Task goal: From the entries below, copy exactly the lines from the one that contains "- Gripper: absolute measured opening" through the one that contains "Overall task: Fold", both included, and only those.

Extracted information:

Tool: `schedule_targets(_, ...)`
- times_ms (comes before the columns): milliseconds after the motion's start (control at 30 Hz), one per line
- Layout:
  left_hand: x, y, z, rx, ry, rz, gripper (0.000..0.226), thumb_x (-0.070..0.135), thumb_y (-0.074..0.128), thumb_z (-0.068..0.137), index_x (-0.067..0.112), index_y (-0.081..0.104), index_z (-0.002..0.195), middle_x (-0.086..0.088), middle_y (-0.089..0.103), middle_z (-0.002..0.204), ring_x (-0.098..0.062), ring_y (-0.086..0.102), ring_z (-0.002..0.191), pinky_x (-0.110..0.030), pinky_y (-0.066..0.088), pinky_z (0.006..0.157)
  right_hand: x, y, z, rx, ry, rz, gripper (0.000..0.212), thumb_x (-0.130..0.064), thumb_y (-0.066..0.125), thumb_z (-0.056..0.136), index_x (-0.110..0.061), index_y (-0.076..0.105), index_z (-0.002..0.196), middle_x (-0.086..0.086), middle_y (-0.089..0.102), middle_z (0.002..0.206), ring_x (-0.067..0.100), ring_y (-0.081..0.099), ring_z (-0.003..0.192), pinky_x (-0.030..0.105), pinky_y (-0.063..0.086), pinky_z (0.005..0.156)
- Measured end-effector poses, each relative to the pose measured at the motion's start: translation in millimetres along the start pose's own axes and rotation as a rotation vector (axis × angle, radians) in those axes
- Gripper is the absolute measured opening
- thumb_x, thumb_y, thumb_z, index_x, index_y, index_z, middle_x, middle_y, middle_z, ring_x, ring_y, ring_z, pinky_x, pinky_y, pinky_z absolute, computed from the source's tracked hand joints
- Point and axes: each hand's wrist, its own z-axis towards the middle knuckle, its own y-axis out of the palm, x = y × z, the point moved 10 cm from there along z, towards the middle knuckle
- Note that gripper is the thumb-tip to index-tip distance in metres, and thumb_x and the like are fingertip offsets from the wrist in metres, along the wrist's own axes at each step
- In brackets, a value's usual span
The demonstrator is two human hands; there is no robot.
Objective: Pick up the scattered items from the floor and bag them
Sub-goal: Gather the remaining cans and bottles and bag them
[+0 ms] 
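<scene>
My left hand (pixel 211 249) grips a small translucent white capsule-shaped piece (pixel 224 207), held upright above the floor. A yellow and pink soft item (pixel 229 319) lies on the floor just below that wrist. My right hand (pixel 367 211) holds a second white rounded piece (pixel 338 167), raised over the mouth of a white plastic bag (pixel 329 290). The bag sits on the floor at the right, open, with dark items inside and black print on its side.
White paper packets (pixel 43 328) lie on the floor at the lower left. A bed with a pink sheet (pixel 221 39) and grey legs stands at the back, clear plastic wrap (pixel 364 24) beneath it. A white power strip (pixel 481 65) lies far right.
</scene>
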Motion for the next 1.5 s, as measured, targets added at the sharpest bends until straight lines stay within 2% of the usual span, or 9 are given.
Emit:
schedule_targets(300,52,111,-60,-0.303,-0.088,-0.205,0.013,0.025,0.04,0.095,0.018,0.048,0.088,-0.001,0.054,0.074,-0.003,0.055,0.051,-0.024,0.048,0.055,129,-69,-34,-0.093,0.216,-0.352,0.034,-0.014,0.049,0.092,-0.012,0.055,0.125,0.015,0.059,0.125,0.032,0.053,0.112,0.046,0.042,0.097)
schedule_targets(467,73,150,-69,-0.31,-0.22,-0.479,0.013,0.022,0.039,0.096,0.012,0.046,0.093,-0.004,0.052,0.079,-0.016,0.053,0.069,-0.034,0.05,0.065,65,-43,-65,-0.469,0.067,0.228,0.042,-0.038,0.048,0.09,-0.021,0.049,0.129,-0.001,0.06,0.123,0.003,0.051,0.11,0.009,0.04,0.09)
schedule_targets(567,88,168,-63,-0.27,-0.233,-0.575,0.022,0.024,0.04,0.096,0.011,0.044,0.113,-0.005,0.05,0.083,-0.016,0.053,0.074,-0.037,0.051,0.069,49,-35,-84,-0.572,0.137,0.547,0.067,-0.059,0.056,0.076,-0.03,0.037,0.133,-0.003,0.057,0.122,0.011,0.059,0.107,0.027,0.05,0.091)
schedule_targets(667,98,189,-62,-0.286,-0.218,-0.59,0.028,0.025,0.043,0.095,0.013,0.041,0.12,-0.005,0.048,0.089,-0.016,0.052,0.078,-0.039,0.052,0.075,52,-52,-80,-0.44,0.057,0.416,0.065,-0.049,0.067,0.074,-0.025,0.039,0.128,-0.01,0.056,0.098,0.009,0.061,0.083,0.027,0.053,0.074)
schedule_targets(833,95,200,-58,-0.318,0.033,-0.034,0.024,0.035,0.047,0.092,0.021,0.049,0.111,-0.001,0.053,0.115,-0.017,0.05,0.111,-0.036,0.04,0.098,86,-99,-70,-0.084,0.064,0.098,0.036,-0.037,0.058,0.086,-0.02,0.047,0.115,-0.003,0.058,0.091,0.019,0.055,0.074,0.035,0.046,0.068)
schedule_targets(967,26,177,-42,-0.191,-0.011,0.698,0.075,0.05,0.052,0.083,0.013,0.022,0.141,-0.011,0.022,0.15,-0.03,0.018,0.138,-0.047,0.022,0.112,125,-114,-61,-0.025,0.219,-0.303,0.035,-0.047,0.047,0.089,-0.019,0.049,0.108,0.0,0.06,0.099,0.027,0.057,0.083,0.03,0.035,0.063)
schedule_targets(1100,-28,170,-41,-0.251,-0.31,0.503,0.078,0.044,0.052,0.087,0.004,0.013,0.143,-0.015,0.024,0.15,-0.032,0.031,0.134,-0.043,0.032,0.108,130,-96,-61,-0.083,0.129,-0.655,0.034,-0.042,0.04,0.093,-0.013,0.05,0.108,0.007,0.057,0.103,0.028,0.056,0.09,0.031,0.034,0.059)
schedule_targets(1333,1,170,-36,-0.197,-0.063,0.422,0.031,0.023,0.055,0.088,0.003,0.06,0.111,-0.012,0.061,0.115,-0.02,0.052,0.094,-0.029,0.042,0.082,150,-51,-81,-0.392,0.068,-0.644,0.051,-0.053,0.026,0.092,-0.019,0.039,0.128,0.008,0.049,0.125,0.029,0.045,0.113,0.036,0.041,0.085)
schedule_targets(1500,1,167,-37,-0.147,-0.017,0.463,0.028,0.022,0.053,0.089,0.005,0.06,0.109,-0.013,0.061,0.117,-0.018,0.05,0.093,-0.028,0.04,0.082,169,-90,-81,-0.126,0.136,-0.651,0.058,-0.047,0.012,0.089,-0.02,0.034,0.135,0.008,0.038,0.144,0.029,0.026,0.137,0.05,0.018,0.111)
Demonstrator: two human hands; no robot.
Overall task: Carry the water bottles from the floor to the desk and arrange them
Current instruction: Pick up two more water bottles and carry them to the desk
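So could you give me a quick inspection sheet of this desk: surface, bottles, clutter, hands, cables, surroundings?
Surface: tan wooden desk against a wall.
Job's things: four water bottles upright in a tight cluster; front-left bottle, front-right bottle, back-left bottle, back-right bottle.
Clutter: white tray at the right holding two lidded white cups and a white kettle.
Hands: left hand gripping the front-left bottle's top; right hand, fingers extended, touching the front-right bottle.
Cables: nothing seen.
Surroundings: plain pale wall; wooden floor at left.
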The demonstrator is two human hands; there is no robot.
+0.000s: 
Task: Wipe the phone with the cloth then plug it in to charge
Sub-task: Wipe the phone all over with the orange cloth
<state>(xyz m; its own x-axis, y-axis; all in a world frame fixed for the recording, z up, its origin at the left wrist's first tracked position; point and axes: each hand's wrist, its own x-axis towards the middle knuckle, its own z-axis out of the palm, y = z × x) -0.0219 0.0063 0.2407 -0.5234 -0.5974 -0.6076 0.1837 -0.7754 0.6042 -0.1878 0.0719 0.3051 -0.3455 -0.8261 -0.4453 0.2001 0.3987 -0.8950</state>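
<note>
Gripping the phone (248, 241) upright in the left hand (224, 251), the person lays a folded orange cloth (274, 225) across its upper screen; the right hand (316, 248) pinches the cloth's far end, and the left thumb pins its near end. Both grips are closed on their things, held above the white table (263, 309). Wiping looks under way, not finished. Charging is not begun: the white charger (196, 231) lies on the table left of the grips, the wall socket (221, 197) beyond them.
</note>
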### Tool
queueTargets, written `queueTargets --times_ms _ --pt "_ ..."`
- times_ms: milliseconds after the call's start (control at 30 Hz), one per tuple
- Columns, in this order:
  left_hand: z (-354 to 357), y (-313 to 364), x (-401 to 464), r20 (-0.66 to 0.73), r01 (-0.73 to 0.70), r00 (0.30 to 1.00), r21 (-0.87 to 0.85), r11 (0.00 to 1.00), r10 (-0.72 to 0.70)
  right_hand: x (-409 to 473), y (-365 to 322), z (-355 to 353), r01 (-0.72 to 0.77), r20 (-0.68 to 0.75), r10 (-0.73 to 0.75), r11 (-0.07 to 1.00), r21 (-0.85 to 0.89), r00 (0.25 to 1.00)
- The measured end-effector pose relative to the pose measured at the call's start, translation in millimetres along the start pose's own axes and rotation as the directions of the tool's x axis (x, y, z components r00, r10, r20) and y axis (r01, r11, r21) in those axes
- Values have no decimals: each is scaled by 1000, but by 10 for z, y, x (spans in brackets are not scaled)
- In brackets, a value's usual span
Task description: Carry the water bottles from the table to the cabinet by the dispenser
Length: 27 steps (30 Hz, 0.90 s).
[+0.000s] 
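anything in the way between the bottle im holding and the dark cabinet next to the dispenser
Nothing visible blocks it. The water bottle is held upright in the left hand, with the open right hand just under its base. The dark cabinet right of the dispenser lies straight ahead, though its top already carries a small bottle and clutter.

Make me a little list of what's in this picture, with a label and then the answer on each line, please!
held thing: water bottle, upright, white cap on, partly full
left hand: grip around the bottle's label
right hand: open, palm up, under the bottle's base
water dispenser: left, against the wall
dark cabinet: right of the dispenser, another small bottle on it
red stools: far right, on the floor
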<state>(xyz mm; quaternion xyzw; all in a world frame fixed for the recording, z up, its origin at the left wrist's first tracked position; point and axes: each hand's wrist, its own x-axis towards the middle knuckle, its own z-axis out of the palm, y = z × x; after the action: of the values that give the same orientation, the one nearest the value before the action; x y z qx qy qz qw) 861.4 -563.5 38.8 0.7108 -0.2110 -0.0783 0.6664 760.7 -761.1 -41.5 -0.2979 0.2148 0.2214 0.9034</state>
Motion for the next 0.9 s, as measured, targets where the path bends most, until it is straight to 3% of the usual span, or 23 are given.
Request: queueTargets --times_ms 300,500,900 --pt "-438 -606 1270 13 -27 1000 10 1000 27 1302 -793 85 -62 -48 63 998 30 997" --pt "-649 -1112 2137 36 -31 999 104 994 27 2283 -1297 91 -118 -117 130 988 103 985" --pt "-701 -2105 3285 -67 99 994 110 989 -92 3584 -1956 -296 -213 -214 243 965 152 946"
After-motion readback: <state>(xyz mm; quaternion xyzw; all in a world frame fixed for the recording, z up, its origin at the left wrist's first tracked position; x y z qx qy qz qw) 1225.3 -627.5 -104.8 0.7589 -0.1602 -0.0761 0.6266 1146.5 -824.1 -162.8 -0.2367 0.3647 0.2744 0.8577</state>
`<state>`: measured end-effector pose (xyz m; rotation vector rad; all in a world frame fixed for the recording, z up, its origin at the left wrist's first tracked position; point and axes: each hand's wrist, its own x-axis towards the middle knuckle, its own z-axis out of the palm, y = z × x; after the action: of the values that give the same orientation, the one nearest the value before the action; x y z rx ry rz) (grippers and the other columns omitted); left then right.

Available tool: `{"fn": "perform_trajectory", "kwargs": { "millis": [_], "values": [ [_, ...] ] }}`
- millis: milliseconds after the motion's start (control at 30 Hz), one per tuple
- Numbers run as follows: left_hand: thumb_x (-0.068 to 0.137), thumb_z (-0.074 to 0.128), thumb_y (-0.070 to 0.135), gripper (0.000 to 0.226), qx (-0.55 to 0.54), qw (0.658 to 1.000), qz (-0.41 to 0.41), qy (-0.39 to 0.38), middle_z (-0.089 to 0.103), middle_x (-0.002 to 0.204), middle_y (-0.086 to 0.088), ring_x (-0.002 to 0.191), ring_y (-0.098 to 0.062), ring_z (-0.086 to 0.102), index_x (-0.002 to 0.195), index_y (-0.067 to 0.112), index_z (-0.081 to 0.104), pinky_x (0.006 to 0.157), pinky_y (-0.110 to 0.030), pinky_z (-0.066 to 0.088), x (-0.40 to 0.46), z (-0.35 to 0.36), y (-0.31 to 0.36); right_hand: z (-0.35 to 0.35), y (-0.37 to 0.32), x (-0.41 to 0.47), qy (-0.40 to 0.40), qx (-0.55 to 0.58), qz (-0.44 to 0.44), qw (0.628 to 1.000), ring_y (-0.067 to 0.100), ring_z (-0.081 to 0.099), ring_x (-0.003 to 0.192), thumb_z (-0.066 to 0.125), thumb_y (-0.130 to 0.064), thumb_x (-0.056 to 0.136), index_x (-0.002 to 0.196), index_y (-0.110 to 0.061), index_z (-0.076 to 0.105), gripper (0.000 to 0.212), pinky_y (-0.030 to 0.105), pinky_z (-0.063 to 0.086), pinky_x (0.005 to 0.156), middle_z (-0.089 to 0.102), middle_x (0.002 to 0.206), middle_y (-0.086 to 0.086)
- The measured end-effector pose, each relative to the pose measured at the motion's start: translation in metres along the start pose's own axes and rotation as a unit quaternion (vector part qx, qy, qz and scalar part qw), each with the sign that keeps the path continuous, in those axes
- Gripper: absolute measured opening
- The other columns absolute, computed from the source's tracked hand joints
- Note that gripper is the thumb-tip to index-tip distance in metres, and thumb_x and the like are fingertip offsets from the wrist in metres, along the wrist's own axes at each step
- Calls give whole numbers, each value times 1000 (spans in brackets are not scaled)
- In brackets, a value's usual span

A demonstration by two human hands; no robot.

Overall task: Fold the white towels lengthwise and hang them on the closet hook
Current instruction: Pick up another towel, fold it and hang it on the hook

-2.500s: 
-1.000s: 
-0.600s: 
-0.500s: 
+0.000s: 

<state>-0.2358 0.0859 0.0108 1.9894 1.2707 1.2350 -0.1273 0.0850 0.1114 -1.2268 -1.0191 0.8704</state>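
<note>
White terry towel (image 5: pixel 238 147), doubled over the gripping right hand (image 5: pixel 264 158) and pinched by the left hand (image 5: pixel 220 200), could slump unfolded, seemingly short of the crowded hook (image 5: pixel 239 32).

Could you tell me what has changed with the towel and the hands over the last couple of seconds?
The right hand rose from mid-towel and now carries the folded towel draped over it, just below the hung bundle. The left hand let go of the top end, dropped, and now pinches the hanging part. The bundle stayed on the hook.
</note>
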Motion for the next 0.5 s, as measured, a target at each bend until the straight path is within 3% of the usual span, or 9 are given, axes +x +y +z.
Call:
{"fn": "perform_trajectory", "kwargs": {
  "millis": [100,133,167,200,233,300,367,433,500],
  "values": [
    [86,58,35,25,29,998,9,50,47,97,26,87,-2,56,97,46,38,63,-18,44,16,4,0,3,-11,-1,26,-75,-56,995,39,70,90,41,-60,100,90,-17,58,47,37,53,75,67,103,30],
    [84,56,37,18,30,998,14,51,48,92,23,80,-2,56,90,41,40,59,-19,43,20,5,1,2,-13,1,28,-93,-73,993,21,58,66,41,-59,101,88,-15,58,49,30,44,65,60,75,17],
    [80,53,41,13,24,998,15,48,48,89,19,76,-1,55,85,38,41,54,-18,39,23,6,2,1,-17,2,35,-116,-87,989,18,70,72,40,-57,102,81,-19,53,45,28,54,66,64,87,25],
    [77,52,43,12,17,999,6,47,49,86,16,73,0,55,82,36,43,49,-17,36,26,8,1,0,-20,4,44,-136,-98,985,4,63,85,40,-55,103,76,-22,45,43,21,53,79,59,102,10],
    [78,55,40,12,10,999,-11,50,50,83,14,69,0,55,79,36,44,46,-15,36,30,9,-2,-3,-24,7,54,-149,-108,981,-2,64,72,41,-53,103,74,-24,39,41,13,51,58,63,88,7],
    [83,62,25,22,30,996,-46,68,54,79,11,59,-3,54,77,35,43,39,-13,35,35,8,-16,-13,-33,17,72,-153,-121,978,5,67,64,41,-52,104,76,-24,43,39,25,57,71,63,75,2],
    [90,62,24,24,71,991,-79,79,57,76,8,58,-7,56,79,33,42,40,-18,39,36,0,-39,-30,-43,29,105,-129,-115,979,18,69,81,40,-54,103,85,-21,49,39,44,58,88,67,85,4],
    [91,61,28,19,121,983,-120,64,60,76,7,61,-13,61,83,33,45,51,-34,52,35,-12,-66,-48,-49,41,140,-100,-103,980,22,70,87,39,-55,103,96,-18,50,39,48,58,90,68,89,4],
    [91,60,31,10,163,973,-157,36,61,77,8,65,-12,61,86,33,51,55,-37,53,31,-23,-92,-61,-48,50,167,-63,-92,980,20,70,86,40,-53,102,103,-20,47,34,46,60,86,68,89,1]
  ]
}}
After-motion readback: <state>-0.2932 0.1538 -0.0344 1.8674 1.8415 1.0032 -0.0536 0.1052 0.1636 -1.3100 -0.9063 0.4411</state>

Solution:
- Gripper: absolute measured opening
- The other columns absolute, computed from the source's tracked hand joints
- Note that gripper is the thumb-tip to index-tip distance in metres, and thumb_x and the like are fingertip offsets from the wrist in metres, along the wrist's own axes at each step
- Calls give whole numbers, each value times 1000 (spans in brackets are not scaled)
- In brackets, a value's usual span

A demonstration by two human hands; no robot.

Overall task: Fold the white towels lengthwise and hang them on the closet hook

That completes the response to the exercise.